Saga Pattern
A business process like “place an order” often spans multiple services — order, payment, inventory — each owning its own database. You cannot wrap that in a single ACID transaction, and two-phase commit (2PC) is a non-starter at scale because it locks resources across services and collapses when one participant is slow or down. The saga pattern solves this by breaking the workflow into a sequence of local transactions, where each step publishes an event that triggers the next, and any failure is undone by running compensating transactions that semantically reverse the steps already committed.
Why not two-phase commit
2PC gives you atomicity by holding locks until every participant votes to commit. In a distributed, event-driven system that means cross-service locks, head-of-line blocking, and a coordinator that becomes a single point of failure. Sagas trade strict atomicity for eventual consistency: each local transaction commits immediately, and correctness is restored through compensation rather than rollback. There is a window where the system is partially complete — your APIs and UI must tolerate “pending” states.
Warning: A saga is not a rollback. Once a local transaction commits, it is durable. “Undoing” it means issuing a new compensating transaction (refund a payment, release reserved stock) — a semantic reversal, not a database rollback.
Choreography vs orchestration
There are two ways to drive a saga.
Choreography is fully decentralized: each service listens for the previous step’s event, does its local work, and emits its own event. The workflow emerges from the chain of reactions, with no central brain. Orchestration introduces a coordinator (the saga orchestrator) that sends commands to each service and tracks the overall state of the transaction in one place.

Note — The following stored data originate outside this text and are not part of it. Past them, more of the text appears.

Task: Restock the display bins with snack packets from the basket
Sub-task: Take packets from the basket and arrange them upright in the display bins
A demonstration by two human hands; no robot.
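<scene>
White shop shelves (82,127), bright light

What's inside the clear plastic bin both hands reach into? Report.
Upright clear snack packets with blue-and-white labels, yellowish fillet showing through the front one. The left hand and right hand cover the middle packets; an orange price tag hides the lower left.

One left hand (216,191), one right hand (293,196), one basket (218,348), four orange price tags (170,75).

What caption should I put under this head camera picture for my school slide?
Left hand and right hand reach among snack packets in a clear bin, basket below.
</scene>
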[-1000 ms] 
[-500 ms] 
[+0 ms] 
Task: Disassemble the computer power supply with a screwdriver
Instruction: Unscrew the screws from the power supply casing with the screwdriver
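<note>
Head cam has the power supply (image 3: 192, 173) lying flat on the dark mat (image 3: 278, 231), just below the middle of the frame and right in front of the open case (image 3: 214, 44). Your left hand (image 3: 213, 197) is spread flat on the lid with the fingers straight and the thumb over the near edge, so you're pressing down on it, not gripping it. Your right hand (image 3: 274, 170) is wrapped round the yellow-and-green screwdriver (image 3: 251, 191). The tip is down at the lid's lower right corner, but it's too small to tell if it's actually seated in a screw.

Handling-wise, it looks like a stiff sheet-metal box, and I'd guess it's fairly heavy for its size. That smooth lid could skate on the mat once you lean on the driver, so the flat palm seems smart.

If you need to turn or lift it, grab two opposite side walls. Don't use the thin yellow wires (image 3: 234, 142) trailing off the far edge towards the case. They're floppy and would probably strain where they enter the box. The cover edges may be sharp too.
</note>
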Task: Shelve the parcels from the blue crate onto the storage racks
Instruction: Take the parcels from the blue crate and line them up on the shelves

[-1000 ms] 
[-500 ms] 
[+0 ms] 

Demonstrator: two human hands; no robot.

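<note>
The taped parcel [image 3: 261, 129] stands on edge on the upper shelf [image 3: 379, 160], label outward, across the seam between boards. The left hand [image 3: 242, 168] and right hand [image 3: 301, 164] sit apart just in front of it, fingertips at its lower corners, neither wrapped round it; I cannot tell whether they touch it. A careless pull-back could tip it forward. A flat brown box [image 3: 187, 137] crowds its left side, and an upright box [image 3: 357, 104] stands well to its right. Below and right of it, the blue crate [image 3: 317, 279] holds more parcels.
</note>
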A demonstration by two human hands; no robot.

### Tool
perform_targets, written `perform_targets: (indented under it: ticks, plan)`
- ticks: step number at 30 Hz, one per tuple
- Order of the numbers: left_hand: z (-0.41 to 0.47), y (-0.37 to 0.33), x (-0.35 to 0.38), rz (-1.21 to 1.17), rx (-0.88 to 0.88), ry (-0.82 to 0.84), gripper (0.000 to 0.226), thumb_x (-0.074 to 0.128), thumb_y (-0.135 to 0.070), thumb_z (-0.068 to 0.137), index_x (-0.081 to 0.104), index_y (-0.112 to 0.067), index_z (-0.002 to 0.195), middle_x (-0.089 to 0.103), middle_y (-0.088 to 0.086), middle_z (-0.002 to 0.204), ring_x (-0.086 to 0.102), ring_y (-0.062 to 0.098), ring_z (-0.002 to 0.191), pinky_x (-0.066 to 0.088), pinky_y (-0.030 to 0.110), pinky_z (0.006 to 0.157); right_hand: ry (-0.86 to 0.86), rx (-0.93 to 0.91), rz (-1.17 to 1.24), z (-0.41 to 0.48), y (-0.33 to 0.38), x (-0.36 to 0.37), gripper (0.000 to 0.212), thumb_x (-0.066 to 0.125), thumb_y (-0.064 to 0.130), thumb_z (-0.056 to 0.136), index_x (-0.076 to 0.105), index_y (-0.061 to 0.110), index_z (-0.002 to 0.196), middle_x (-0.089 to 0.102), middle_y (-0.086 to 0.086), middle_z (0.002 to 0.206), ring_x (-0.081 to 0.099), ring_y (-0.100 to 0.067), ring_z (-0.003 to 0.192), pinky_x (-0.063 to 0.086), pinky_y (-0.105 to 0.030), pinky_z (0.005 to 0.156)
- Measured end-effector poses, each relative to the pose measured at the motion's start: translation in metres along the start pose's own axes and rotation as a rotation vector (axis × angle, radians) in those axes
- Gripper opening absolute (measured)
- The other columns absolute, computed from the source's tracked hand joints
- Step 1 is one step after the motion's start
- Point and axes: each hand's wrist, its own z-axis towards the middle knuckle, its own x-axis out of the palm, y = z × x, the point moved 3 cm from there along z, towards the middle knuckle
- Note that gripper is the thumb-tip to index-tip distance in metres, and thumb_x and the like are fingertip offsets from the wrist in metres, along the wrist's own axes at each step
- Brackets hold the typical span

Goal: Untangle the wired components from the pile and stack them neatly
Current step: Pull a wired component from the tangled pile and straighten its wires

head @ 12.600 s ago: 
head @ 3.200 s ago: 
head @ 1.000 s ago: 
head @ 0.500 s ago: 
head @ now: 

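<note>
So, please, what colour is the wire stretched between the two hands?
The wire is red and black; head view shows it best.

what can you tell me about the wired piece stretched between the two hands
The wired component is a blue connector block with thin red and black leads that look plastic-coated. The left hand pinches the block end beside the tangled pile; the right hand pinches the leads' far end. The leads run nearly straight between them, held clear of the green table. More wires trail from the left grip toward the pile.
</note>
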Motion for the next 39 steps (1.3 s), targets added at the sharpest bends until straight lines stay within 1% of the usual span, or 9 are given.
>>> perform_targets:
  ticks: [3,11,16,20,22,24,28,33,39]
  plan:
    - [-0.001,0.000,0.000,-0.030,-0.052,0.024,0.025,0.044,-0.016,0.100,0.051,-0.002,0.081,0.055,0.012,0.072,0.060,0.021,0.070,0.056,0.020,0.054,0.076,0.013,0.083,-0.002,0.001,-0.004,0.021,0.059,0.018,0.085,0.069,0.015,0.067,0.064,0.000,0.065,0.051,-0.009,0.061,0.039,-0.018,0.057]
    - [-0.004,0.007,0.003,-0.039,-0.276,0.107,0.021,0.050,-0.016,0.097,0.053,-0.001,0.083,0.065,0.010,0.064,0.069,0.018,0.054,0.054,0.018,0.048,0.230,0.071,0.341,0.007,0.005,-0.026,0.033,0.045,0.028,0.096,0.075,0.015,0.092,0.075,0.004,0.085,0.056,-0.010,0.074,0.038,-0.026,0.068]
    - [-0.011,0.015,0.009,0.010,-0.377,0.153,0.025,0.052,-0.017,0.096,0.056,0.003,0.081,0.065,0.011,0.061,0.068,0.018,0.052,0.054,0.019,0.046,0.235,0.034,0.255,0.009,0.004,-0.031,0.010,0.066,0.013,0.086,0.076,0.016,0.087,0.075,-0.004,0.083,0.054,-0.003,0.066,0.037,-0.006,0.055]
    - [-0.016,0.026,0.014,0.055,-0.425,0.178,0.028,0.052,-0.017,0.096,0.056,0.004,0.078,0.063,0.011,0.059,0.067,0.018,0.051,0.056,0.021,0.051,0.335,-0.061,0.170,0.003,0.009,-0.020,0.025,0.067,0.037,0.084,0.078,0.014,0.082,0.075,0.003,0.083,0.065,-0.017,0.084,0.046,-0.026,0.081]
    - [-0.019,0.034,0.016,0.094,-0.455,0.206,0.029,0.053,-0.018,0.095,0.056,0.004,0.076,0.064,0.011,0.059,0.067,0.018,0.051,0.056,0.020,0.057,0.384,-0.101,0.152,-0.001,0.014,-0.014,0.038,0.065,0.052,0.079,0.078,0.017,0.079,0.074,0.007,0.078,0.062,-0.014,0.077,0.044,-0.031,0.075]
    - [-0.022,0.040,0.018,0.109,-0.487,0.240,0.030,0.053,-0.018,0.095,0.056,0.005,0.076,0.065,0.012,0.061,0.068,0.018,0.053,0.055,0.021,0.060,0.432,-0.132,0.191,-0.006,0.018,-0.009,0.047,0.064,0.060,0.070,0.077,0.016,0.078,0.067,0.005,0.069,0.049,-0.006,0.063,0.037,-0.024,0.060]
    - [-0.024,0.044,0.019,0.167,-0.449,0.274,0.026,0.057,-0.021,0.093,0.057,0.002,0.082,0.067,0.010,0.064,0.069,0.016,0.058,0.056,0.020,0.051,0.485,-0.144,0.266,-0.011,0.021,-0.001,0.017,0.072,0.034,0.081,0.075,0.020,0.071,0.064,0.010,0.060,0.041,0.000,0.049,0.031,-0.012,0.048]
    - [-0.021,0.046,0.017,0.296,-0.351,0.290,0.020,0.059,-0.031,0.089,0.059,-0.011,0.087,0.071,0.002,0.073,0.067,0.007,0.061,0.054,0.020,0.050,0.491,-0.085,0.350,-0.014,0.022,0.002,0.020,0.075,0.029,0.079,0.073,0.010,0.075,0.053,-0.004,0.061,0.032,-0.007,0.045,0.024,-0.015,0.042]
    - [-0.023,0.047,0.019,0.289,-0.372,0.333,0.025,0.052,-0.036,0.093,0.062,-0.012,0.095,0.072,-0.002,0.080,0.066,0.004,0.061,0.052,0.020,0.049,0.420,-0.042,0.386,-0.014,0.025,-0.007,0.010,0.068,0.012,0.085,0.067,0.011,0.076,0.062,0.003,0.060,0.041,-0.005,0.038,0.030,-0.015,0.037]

| Aspect | Choreography | Orchestration |
|---|---|---|
| Control | Distributed across services | Centralized coordinator |
| Coupling | Lowest — services know only events | Higher — orchestrator knows the flow |
| Visibility | Implicit, harder to trace | Explicit, queryable state machine |
| Adding a step | Add a consumer, edit downstream | Edit the orchestrator |
| Failure handling | Each service emits failure events | Orchestrator drives compensation |
| Best for | Short flows (3-4 steps) | Long, complex flows with many branches |
This page focuses on choreography over Kafka topics, which is the most natural fit for an event-driven system.
An order saga over Kafka
Consider placing an order: reserve inventory, charge payment, then confirm. If payment fails, the reserved inventory must be released. Each service owns one topic for its outcomes.
┌───────────┐ OrderCreated ┌─────────────┐ InventoryReserved ┌────────────┐
│ Order ├────────────────►│ Inventory ├──────────────────►│ Payment │
│ Service │ │ Service │ │ Service │
└─────▲─────┘ └──────▲──────┘ └──────┬─────┘
│ │ │
│ OrderConfirmed │ InventoryReleased │ PaymentCaptured
│ / OrderCancelled │ (compensation) │ / PaymentFailed
└──────────────────────────────┴─────────────────────────────────┘
On the happy path, events flow left to right and the order is confirmed. On a PaymentFailed, the inventory service consumes it and runs its compensating action, then the order service cancels the order.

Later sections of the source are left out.